Toronto Star

For sale: Real estate franchisor’s shares

Re/max files for IPO for as much as $100 million and plans to trade on NYSE as U.S. property market bounces back

- STAR WIRE SERVICES

NEW YORK— Re/Max Holdings Inc., a franchisor of real estate brokerages, has filed for a U.S. initial public offering as the United States’ property market rebounds and shares of housing-services companies surge.

Re/Max, a Denver-based company that has more than 92,000 real estate agents globally, filed to raise as much as $100 million (U.S.), according to a regulatory filing Monday. The amount is a placeholde­r that will probably change. The number of shares and price range haven’t been determined, Re/Max said.

The U.S. housing market’s recovery from the worst crash since the 1930s is bolstering shares of companies that make money from home sales and searches.
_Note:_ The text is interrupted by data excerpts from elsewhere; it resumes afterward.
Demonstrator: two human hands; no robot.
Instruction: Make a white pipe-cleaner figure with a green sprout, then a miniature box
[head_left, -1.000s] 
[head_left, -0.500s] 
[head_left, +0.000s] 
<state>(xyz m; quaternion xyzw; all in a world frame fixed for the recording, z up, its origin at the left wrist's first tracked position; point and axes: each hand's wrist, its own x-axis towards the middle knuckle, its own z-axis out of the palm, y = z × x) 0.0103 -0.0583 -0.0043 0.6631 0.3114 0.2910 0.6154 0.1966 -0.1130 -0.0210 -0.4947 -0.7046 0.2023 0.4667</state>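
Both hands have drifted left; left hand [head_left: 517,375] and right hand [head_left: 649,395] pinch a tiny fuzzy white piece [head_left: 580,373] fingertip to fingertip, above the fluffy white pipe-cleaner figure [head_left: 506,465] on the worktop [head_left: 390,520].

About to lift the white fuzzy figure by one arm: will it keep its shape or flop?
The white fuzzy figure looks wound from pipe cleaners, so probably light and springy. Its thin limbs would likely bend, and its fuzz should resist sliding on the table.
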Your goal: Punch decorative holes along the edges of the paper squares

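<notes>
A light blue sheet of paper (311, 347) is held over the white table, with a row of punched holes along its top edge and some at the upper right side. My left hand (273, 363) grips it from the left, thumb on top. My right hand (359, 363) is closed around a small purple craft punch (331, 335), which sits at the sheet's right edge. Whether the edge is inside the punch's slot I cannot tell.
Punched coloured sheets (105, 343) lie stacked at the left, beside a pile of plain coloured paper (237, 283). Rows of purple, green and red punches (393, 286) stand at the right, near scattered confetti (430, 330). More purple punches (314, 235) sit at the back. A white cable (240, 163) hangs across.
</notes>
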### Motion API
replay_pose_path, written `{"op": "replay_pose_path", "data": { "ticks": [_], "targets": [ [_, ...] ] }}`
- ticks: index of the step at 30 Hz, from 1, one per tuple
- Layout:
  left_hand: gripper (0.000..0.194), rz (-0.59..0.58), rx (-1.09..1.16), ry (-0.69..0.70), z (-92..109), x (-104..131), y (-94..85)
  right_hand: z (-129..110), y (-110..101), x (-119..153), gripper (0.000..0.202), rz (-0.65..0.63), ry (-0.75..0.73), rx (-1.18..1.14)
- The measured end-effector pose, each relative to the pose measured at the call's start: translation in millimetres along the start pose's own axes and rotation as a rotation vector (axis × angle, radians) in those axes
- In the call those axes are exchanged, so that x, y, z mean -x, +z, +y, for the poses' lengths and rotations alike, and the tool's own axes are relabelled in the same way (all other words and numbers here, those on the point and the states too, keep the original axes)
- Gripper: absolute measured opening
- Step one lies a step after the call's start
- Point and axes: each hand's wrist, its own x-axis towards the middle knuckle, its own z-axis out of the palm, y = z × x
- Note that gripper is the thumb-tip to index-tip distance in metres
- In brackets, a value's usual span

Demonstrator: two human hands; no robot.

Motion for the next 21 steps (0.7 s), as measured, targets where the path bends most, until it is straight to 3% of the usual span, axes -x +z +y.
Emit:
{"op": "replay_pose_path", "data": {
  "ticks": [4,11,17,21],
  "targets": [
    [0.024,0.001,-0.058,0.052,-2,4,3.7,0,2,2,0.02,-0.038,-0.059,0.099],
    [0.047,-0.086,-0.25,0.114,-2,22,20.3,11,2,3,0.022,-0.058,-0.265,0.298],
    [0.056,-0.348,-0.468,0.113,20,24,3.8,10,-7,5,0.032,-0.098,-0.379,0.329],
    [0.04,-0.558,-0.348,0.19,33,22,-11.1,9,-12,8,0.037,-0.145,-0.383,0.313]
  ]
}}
Realogy Holdings Corp., the Madison, New Jersey-based owner of the Century 21 and Coldwell Banker brands, raised $1.08 billion in an October IPO. The shares have climbed about 60 per cent since they started trading.

Shares of Zillow Inc., operator of the largest real estate informatio­n website, have more than tripled this year. The company went public in July 2011. Trulia Inc., the San Francisco-based residentia­l-property listings website, went public in September at $17 a share and has gained about 170 per cent in 2013.

Prices for single-family homes climbed in 87 per cent of U.S. cities in the second quarter, the National Associatio­n of Realtors said Aug. 8. The median price nationally was $203,500 nationally, up 12 per cent from a year earlier. That was the biggest gain since the fourth quarter of 2005, according to the Realtors group.

Homebuilde­r confidence surged in August to the highest level since November 2005. Housing starts rose in July, the Commerce Department said last week.

Re/Max, which reported revenue of $143.7 million for 2012, plans to list the shares on the New York Stock Exchange under the symbol RMAX. The company’s 6,300 offices are owned by agents or franchisee­s, according to the filing.

Re/Max was founded in 1973 by Dave Liniger and Gail Liniger, who remain majority owners, and is backed by private equity firm Weston Presidio. Morgan Stanley, Bank of America Corp. and JPMorgan Chase & Co. are managing Re/Max’s share sale, according to the filing.

RE/MAX said that it plans to use the proceeds from the offering to acquire two franchisee­s that it currently manages, which will give it back the regional RE/MAX franchise rights that those businesses hold in the Southwest and Central Atlantic regions of the U.S.

Following the offering, shareholde­rs will own all the Class A common stock in RE/MAX. Its existing owners, RIHI and private equity firm Weston Presidio, will hold all of its Class B stock.

RE/MAX said it believes it is poised to benefit from the “current U.S. economic recovery and the rebound in the U.S. housing sector.”